# Anyone doing the Durango-Silverton Ironhorse?



## B-Fun (Nov 15, 2005)

Hey all, just wondering if anyone out there was doing the Ironhorse this summer? If so, have you ridden before? What time are you shooting for? Which category will you be riding in? I'm going to be in the 19-29 race and hoping for a sub-3 hour ride. Last year was 3:27 but didn't do a whole lot of training before hand since I had just gotten into the sport about a month earlier. Good luck to all those who race, and any advice for training would be great!


----------



## EricNM (Oct 7, 2005)

I have it marked in the calender, but I haven't ridden any long hills yet this year. I need to get going, it is only a month away. I'll be in the 30-39 race. Last year (my first IH) I had a bit of stomach trouble starting on the decent from Coal Bank, and ended up with a 2:55 ride or so. I would like to take 10 mins off that if I can this year.

There is a tendency for people to push too hard from Bakers Bridge to the Ski Area, and have nothing left for the last two climbs. You need to remember that you climb over 2100ft just getting to the Ski Area. Plenty of time to attack the other people on Cascade and Molas.


----------



## B-Fun (Nov 15, 2005)

*2:55: Nice time*

Hey, wanted to say nice work on the time even with the stomach trouble. I did the Ironhorse last year for my first ever bike race. Finished in 3:27, definitely hoping to better that this year.

If you don't mind me asking, what type of setup did you use for the race last year. Do you have a particular set of wheels/tires that you used, or could you give me a recommendation on a good tire setup. I think I want to try and find the lightest weight tire I can without having to worry about getting a puncture.

I'll be riding in the 20-29 category again, and will be expecting to get smoked again. Best of luck to you!


----------



## EricNM (Oct 7, 2005)

Thanks. I barely finished in the top half. It was a little frustrating cause so many people beat me by only a minute or two.

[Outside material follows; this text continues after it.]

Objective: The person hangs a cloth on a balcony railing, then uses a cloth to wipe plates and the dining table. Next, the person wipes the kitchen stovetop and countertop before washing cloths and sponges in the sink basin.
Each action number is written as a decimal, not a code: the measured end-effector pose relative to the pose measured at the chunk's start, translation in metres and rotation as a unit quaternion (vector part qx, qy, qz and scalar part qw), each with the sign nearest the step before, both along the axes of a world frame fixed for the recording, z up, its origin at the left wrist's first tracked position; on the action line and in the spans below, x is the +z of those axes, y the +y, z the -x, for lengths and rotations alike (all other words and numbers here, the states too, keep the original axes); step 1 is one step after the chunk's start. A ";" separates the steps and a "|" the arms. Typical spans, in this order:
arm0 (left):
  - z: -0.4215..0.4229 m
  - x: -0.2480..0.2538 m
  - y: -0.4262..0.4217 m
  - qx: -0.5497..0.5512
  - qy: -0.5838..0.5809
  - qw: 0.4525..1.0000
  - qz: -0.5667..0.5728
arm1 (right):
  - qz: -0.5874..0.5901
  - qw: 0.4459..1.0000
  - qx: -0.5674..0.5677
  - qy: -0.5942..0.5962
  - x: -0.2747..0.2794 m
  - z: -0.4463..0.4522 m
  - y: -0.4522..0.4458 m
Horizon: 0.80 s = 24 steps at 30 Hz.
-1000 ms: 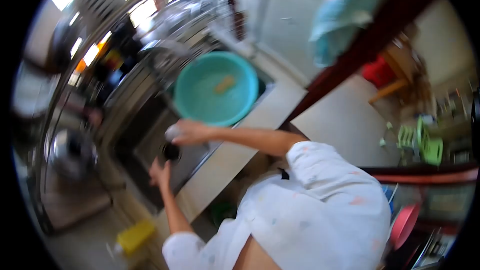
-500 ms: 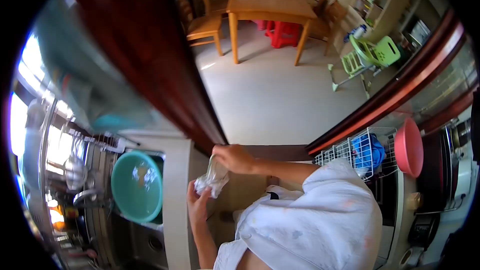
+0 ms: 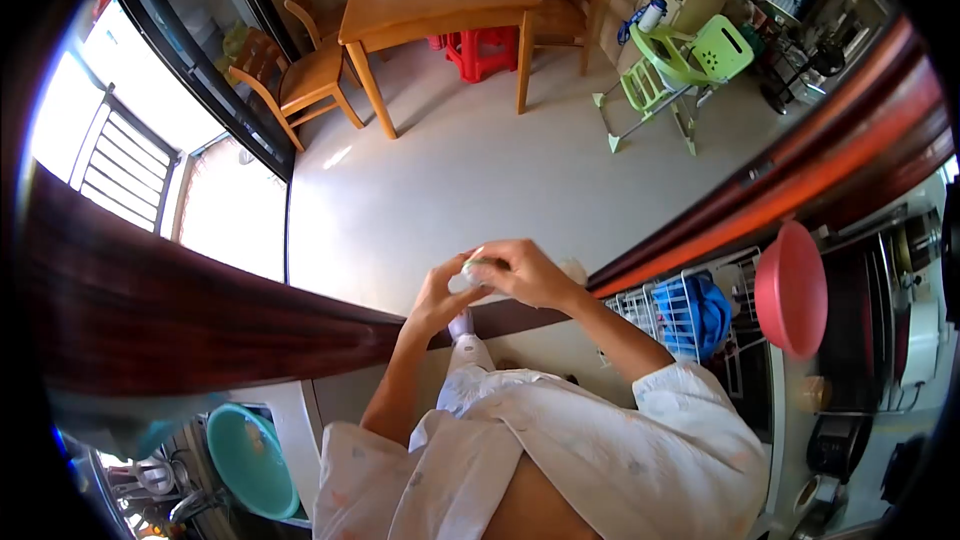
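In front of my body, above the doorway threshold, both of my hands are close together around a small crumpled white item (image 3: pixel 470 271). My left hand (image 3: pixel 437 292) grips it from the left, with thumb and fingers curled inward. From the right, my right hand (image 3: pixel 524 272) bends its fingers over the same item and hides most of it. Whether it is cloth, tissue or thin plastic does not show clearly.
Dark red door frames (image 3: pixel 215 315) flank the opening on both sides. Ahead are a wooden table (image 3: pixel 440 5), a wooden chair (image 3: pixel 315 85) and a green high chair (image 3: pixel 690 55). A teal basin (image 3: pixel 250 465) lies lower left; a white wire rack (image 3: pixel 690 315) and pink basin (image 3: pixel 792 290) stand right.
My view has turned left and moved toward the doorway. My hands have come from beside the counter to the threshold, closer together, and the white item is now more covered by fingers.
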State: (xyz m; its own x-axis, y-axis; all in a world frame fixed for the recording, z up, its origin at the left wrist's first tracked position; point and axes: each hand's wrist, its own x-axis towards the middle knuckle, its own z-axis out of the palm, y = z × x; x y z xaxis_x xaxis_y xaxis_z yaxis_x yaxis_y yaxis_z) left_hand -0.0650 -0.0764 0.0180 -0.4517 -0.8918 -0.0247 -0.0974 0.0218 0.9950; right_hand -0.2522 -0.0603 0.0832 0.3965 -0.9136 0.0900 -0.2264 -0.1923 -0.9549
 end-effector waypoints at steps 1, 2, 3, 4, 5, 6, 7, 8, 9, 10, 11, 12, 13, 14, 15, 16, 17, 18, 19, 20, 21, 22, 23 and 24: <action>0.007 -0.006 -0.027 -0.010 0.019 0.999 0.026 | 0.024 0.999 -0.039 0.001 0.003 0.012 -0.016; 0.014 -0.012 -0.051 -0.020 0.038 0.998 0.052 | 0.026 0.999 -0.038 0.004 0.004 0.024 -0.035; 0.020 -0.016 -0.073 0.032 0.158 0.986 -0.052 | 0.022 0.997 -0.080 0.005 0.005 0.036 -0.054; 0.021 -0.004 -0.100 -0.012 0.265 0.962 -0.071 | 0.017 0.992 -0.123 0.006 0.005 0.047 -0.075; 0.012 -0.014 -0.133 -0.040 0.305 0.947 -0.095 | 0.019 0.993 -0.118 0.022 0.013 0.054 -0.094; 0.003 -0.023 -0.166 -0.068 0.343 0.929 -0.118 | 0.021 0.993 -0.114 0.036 0.021 0.059 -0.113; 0.009 -0.003 -0.186 -0.059 0.262 0.962 -0.056 | 0.000 0.996 -0.093 0.018 0.019 0.062 -0.136; 0.021 0.024 -0.200 -0.050 0.177 0.983 0.005 | 0.001 0.995 -0.095 0.019 0.018 0.062 -0.159; 0.030 0.035 -0.221 -0.095 0.204 0.974 0.006 | -0.026 0.998 -0.058 0.006 0.018 0.060 -0.182; 0.040 0.040 -0.242 -0.130 0.186 0.973 0.041 | -0.053 0.998 -0.019 -0.006 0.020 0.059 -0.205; 0.048 0.044 -0.263 -0.162 0.138 0.976 0.045 | 0.015 1.000 -0.005 0.022 0.024 0.057 -0.228; 0.054 0.047 -0.285 -0.194 0.088 0.976 0.050 | 0.016 1.000 -0.004 0.022 0.031 0.060 -0.249; 0.058 0.049 -0.312 -0.194 0.087 0.976 0.048 | 0.015 0.999 -0.041 0.032 0.040 0.067 -0.268; 0.061 0.050 -0.343 -0.206 -0.051 0.975 0.070 | 0.014 0.996 -0.077 0.042 0.044 0.075 -0.288; 0.065 0.048 -0.371 -0.216 -0.189 0.954 0.087 | 0.018 0.989 -0.144 0.024 0.036 0.086 -0.307; 0.066 0.038 -0.393 -0.184 -0.182 0.940 0.223 | 0.018 0.982 -0.189 0.017 0.033 0.094 -0.322; 0.065 0.028 -0.413 -0.153 -0.187 0.925 0.294 | 0.021 0.972 -0.232 0.012 0.030 0.102 -0.339; 0.067 0.021 -0.435 -0.117 -0.189 0.902 0.370 | -0.002 0.962 -0.271 0.023 0.032 0.114 -0.356; 0.069 0.009 -0.454 -0.117 -0.191 0.902 0.368 | -0.004 0.960 -0.278 0.011 0.026 0.126 -0.372; 0.071 -0.002 -0.471 -0.106 -0.113 0.949 0.274 | -0.007 0.958 -0.286 -0.002 0.017 0.137 -0.388; 0.076 -0.012 -0.492 -0.092 -0.033 0.980 0.175 | -0.012 0.958 -0.286 -0.002 0.009 0.149 -0.408; 0.082 -0.016 -0.513 -0.093 -0.035 0.981 0.169 | -0.039 0.958 -0.284 -0.010 -0.001 0.162 -0.429; 0.089 -0.021 -0.532 -0.092 -0.039 0.990 0.100 | -0.067 0.957 -0.282 -0.019 -0.012 0.174 -0.448; 0.097 -0.026 -0.551 -0.090 -0.044 0.995 0.031 | -0.073 0.957 -0.281 -0.020 -0.023 0.189 -0.468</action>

I have a Trek 5200. I race on Bontrager Aero X-Lite rims with Michelin Pro Race 2 tires. A pretty average combination weightwise. I don't know if you have been following any of the rotational weight threads here or at velo news (in the tech section), but the bottom line is that wheel weight isn't really a factor in climbing. I would recommend using a very stiff wheelset maybe even a tri spoke. On that road, I would personally not run lightweight tires. 1. There is no wheel support for the race. 2. The road is kinda rough in spots. 3. I wouldn't want to blow a tire coming down into Sliverton, where last year I hit speeds of 50+ mph.


----------



## howardpowered (Jun 27, 2004)

B-Fun said:


> If you don't mind me asking, what type of setup did you use for the race last year. Do you have a particular set of wheels/tires that you used, or could you give me a recommendation on a good tire setup. I think I want to try and find the lightest weight tire I can without having to worry about getting a puncture.
> 
> I'll be riding in the 20-29 category again



B-

Take a look into Veloflex Pave/Black tires. They get the best reviews on this site, and they are a little bit lighter than other standard race tires, yet they still aren't your crazy "hill climb only" type of tires. I'll be running them in the 20-29 race. Otherwise just go with standard race tires like Conti GP4000, Mich. Pro Race, Vittoria Diamante, Specialized, Bontrager . . No matter what you run, make sure you have a cartridge and a tube in your pocket. What wheels are you running? I'll be on some '03 Ksyrium SL's that came with my bike. They should be plenty competitive with what other people are running. Lighter wheels and tires DO make a difference in a race like this, but not much, especially for bigger guys like you and me. I think that the original poster mean't to say that cutting rotating weight doesn't help any MORE than cutting weight off the frame, seatpost, rider, etc.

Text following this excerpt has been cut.